U.S. stocks made a strong recovery this weekend even as stocks swung voraciously in both directions this week.
Wall street made its steepest fall since the last October sell-off as rising fears of inflation and news over the consumer prices leaping up to a 13 year high in April created waves of trepidation in the market. As the price on everything, ranging from cars to hotel-room bookings rose, accelerated by a rising demand for consumer goods, combined with increasing fears that the Federal Reserve will hold back on the easing monetary policies, Wall Street faced a flurry of panic in the beginning of the week which was calmed down by the Fed as many officials confirmed that the organization plans to continue the easing of monetary policies.
As a result, even though the S&P 500 (GSPC), Dow Jones Industrial Average(DJI), and Nasdaq(IXIC) gained 1.5%, 1.1% and 2.3% respectively on its Friday close, the same 3 indices lost 0.35%, 1.04%, and 2.34% for the week.
Top Stories This Week
Companies ‘Wage’ A War For Labour
Low wage workers become retail and fast food company favourites as companies wage a war on hiring workers on a wide scale. Some of the biggest U.S. employers of entry level jobs like McDonalds (MCD) and Amazon (AMZN) are on the hunt for workers as they fight to increase pay and employment levels to lure people to their companies. Amazon said it would hire 75,000 workers and offer $1,000 signing bonuses, while McDonalds promised that it would hire 10,000 workers at company owned locations in the next 3 months, and would raise pay at those locations as well.

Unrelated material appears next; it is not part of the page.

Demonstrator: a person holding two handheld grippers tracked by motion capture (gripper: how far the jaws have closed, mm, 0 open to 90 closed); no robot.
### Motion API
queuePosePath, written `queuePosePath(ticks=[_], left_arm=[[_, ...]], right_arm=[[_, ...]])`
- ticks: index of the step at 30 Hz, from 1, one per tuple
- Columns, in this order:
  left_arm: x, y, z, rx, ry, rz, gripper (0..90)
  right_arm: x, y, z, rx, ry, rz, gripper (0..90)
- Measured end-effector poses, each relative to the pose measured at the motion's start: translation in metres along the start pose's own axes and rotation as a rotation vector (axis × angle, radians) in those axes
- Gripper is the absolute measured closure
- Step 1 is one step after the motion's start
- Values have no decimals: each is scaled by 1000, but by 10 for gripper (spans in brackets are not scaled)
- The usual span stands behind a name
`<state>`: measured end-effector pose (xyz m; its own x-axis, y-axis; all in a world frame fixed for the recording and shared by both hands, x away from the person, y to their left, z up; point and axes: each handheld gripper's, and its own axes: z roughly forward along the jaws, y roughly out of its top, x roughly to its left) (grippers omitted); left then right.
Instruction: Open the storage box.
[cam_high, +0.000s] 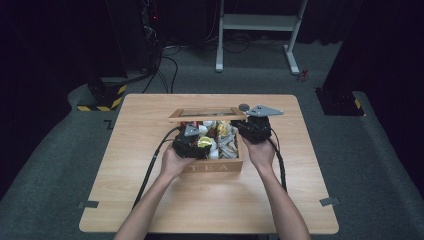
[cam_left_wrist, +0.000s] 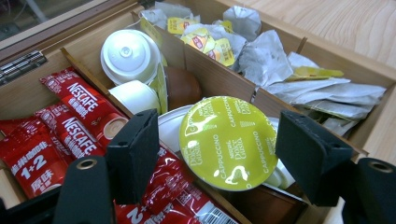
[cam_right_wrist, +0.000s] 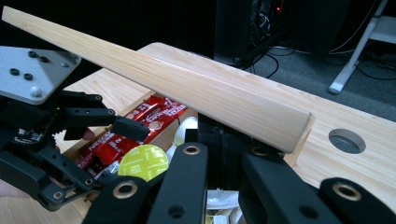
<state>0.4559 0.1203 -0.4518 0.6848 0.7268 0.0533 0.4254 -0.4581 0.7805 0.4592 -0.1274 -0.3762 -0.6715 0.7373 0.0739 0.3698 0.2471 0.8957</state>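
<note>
1. Your left gripper (cam_left_wrist: 219, 154) is hanging over the near part of the tea box (cam_high: 212, 167) with its jaws wide apart. A yellow-green capsule (cam_left_wrist: 228, 142) is sitting between them; touching or not, I cannot tell.
2. Red coffee packets (cam_left_wrist: 70, 121) are lying in the box's left side.
3. Your right gripper (cam_right_wrist: 224, 140) is pinching the box's wooden lid (cam_right_wrist: 154, 79) at its right end, holding it up.

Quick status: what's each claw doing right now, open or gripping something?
Left claw: open, jaws either side of the green cappuccino capsule, not clamped.
Right claw: shut on the tea box lid, holding it up.
</note>
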Motion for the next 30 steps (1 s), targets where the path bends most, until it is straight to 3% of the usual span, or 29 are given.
queuePosePath(ticks=[10,19,30], left_arm=[[2,2,5,16,0,-5,331],[-1,3,8,31,4,19,330],[-8,4,11,59,-2,81,328]], right_arm=[[0,0,1,5,0,2,900],[1,0,2,8,-3,2,900],[1,0,2,9,-5,1,900]])
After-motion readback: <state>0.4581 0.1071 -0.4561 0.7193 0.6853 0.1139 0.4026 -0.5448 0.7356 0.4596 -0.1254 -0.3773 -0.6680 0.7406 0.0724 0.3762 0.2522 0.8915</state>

Chipotle Mexican Grill Inc. (CMG) , AppleBee’s (DIN) and Yum! Brands (YUM) owned KFC are other such employers that aim to hire tens of thousands of workers as they look to restore indoor seating and bolster staffing.

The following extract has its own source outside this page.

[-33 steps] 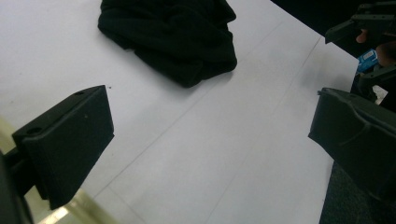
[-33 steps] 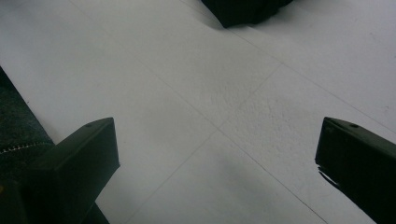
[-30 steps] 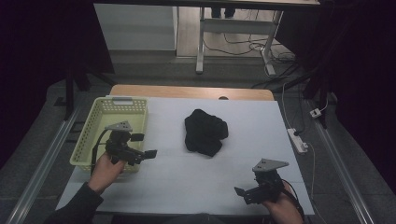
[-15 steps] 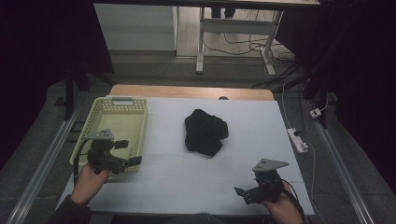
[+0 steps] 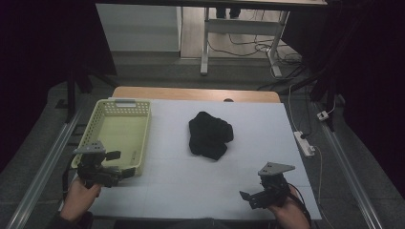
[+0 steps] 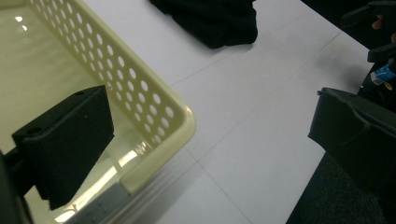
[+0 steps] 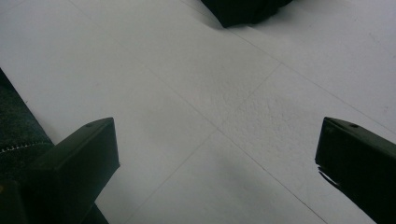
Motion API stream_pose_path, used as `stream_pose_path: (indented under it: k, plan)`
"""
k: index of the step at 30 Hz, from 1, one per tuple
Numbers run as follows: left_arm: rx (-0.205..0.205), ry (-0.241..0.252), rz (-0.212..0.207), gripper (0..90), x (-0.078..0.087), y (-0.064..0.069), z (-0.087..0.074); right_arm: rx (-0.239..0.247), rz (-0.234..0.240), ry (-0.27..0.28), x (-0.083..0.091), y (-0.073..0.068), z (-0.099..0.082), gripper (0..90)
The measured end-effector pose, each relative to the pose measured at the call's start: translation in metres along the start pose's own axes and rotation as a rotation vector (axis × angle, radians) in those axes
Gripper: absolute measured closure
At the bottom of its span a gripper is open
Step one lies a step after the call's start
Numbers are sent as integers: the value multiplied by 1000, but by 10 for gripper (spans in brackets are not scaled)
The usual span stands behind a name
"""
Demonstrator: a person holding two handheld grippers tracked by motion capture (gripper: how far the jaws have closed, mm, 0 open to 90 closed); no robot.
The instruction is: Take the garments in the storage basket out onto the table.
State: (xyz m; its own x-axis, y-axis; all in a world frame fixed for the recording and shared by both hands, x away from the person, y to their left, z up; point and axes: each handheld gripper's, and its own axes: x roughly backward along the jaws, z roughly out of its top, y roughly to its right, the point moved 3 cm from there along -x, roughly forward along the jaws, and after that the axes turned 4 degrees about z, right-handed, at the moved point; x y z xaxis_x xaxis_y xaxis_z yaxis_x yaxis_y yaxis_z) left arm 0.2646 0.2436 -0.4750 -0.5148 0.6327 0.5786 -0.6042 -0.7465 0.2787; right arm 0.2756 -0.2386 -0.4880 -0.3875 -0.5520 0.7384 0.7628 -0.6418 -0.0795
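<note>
A: Cloth (image 5: 209, 135), black, bunched; lies mid-table, right of the basket (image 5: 116, 135), well apart from both grippers. Change logged?

B: Left gripper (image 5: 119, 163) has drawn back from beside the cloth to the basket's near corner within the last second; right gripper (image 5: 248, 198) unchanged at the near edge. Both sets of jaws spread, nothing pinched. Judged: pickup not begun.

A: View differences?

B: Left gripper view: one jaw overlaps the basket wall (image 6: 140, 91). High view alone shows the basket empty.
</note>
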Motion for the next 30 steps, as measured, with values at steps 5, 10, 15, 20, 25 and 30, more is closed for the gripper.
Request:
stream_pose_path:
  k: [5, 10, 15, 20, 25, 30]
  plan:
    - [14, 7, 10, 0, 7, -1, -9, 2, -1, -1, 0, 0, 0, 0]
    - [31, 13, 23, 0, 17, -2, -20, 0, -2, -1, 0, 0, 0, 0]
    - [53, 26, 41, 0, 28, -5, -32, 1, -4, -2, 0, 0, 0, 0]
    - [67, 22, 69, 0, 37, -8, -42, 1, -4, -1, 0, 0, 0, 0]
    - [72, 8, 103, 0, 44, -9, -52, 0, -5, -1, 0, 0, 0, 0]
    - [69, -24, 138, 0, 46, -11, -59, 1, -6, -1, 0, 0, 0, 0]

As increased vaccinations, huge infrastructure plans and economic boosts are motivating retail giants to catch up with the rising customer demands and increased outdoor shoppings, companies face heavy competition in their struggle to find labour. As a result, average hourly wages have risen by 21 cents to $30.17 last month, according to a recent Labor Department report. In general, the prospects for employment in the U.S., especially for low level jobs is finally optimistic after a long slump caused by the coronavirus pandemic, which led to major employment cutbacks and cost reductions.
Bumble On A Fly-High Quarter
Bumble (BMBL)reported a stellar first quarter earnings in terms of revenue growth and profit last Wednesday, exceeding all expectations. The dating app company reported that its number of paid users rose 30% to 2.8 million compared to nearly 2.2 million in the last quarter. It’s net income rose to $323 million, or $1.69 a share, against a net loss of $55.8 million last year. The company’s revenue also rose to $170.7 million compared to $79.1 million last quarter.
Bumble’s women-first narrative and a mission of safety and comfort in using the dating app has created a huge leverage for this one of a kind dating company. Having gone public only at the beginning of this year, this company is on a steady path to progress as it’s user friendly app, and recent video chat addition only adds to the deck of diversity that Bumble brings.
Theatre group AMC Entertainment (AMC) makes yet another comeback with a share surge of 24% last Thursday, as the reddit group of retail investors fails to give up on the company’s performance. This surge was followed after the company’s announcement of raising $428 million via a stock issue, which propelled the reddit group to push this stock “to the moon”, as the battle between short sellers and retail investors continued.
This time however, the theatre industry is indeed set on a comeback. As the CDC eases lockdown restrictions, the potential reopening of theatres for fully vaccinated people in full capacity comes closer to reality. In turn, people have started laying smart bets on the pandemic-downtroddens, as the U.S. sets to re-open the country in full gusto.